Once again, as part of my science and art class (which is now finished btw) we spent some time becoming familiar with different kinds of paint. This tiny little piece is my very first time working with oil paint! This panel is only 4″x4″ and has been gesso’d and sanded by hand.

Oil paint is a mixture of raw pigments and linseed oil. (Or poppy seed oil or walnut oil, but linseed is most commonly used today) We mixed all of our own pigments to paint these little panels, and a small amount of color really goes a long way. Mostly because oil paint stays wet for so long, small bits of pigment can be re-worked and blended for days. Many people who work with oil consider this feature to be one of its greatest advantages. I however, am not quite used to it yet. I am used to layering my paint in rapid succession using acrylics which dry very quickly. Acrylic paints have really dictated the way that I learned to paint because oils had not been very available to me in high school. Another draw back to oil paints that I see, is actually what I smell. The image dries on the canvas as the linseed oil goes rancid. Therefore, the linseed oil gives off a strong odor which gives painting studios a distinctive smell. I am not a fan.
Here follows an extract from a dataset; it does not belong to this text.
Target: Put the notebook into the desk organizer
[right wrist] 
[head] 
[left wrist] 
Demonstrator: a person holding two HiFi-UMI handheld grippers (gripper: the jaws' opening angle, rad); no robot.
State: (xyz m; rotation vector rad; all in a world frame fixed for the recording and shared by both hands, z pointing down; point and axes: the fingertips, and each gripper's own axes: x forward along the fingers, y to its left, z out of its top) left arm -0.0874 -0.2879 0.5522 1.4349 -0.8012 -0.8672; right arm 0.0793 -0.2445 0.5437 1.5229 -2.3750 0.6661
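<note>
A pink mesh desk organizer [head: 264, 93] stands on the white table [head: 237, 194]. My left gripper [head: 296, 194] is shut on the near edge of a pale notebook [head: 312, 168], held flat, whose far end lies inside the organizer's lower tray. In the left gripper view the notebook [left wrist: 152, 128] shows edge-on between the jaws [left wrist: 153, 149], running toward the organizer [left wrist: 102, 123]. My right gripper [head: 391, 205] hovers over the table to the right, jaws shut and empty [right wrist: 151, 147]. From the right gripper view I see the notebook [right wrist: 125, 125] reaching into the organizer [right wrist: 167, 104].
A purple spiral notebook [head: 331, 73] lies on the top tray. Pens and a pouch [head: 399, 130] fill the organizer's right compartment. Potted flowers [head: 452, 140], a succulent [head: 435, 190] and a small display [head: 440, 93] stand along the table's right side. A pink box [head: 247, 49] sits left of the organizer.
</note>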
Linseed oil apparently is always drying. And practically never stops. If you pour a little on a pallet and let it sit for months, it will dry into a rubbery substance sort of like dried glue or rubber cement but with less crumbling. If left for enough years, the oil will harden into a rock and can be shattered.
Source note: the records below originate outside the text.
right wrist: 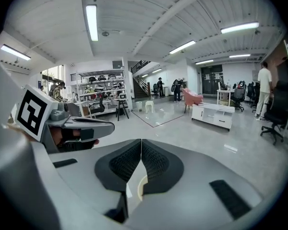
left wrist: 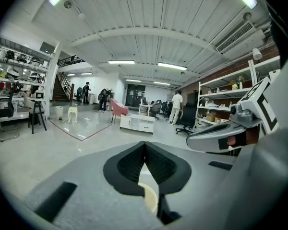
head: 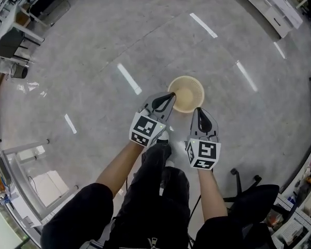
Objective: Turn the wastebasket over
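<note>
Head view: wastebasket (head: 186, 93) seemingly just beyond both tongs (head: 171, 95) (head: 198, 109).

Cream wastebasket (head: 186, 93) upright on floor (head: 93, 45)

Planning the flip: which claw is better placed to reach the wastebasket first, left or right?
Left, probably: in the head view the left claw overlaps the wastebasket at its rim, while the right claw sits just short. Both are shut, so either must open.
</note>
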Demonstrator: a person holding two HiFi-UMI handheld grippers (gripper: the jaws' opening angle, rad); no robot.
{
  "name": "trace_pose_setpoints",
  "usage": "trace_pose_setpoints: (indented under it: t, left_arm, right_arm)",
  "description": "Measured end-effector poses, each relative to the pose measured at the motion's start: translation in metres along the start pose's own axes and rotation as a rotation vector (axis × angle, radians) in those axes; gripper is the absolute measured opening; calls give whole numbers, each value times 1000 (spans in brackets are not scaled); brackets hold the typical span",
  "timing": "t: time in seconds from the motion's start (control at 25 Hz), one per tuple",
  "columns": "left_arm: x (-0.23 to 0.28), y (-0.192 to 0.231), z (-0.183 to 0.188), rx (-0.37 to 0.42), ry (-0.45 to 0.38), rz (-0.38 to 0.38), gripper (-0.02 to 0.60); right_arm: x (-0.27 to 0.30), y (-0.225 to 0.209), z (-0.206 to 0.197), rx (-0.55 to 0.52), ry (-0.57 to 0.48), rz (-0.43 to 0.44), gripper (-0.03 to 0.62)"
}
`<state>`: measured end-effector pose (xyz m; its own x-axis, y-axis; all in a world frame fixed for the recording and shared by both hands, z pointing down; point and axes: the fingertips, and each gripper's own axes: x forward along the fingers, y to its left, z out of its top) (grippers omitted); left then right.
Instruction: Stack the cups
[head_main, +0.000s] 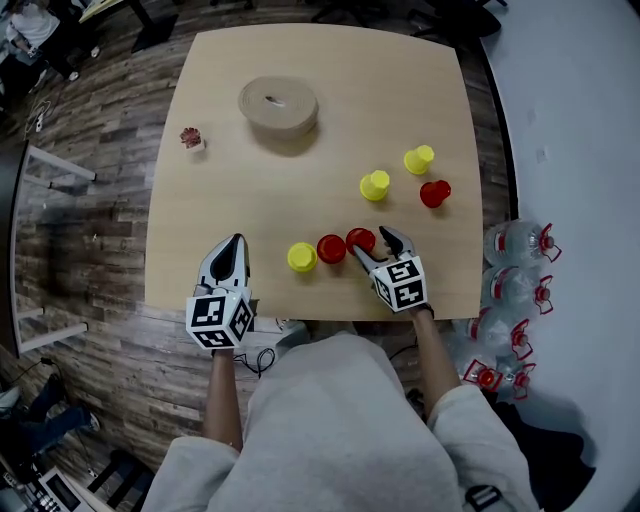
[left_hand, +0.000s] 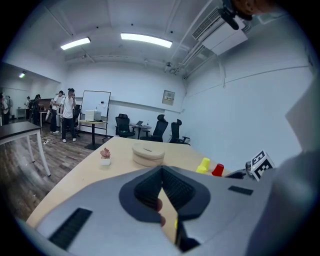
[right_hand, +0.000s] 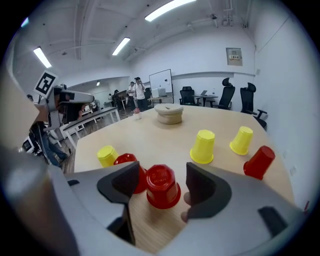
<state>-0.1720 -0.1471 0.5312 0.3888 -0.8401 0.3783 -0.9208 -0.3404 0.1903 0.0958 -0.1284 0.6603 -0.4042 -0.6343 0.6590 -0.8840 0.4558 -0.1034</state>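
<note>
Tongs right (head_main: 371, 243): wide round red cup (right_hand: 161, 186) | tongs left (head_main: 236, 241): closed, empty | cup-base lettering unreadable

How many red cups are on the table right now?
3. One red cup stands between the right gripper's open jaws, a second red cup sits beside it, next to a yellow cup, and a third red cup is farther right. None looks hidden.

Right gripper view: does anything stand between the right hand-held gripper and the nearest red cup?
Nothing visible does. The red cup stands upside down between the open jaws of the right hand-held gripper, and the pads are not pressing on it. A second red cup stands just outside the left jaw.
</note>
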Motion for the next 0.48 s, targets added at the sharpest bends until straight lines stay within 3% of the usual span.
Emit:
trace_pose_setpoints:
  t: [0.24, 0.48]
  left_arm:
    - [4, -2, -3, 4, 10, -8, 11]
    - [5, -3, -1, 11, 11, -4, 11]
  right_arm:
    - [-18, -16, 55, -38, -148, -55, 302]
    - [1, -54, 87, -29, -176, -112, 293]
Oil paints can be toxic, especially if you inhale the unmixed pigments, but some materials are more dangerous than others. Watch out for cadmium and lead.

Oils are very good for dark paintings, and soft blended transitions from dark to light. Rich, deep, darks can be created from oils because of the natural sheen of the paint. The paint is also slightly translucent, allowing some of the underpainting to glow through. The translucency of oil paint can be compared to that of skin, making it an excellent medium for portraits.
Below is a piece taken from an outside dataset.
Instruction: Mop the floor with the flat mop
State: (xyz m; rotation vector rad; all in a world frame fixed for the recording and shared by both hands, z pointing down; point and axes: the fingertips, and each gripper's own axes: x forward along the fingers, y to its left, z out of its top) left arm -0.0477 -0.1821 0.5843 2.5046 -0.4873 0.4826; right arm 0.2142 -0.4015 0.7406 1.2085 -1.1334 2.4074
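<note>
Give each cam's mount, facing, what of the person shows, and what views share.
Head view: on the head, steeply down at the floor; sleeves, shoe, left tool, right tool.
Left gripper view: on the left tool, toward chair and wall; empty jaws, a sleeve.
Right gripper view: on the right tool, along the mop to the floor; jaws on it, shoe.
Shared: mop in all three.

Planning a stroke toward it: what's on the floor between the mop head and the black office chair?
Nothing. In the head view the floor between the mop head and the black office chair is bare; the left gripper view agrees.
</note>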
I am not ready for oil portraits. Compared to acrylics the paint seems slippery and the continuous smudging of areas I had already completed was frustrating. Lots of drying time must be allowed before areas can be reworked. I spent two sessions of 2 hours per session on this little piece, with 3 days in between for the paint to dry. Even then, there was still wet paint on the sides of the panel. After all is said and done, the glow of this little painting is nice in person, and it has a strong atmospheric quality which was surprisingly easy to achieve thanks to the paint’s luminosity. I look forward to gaining more practice with oils, but in the future I will likely be buying my pigments in tubes instead of the raw form.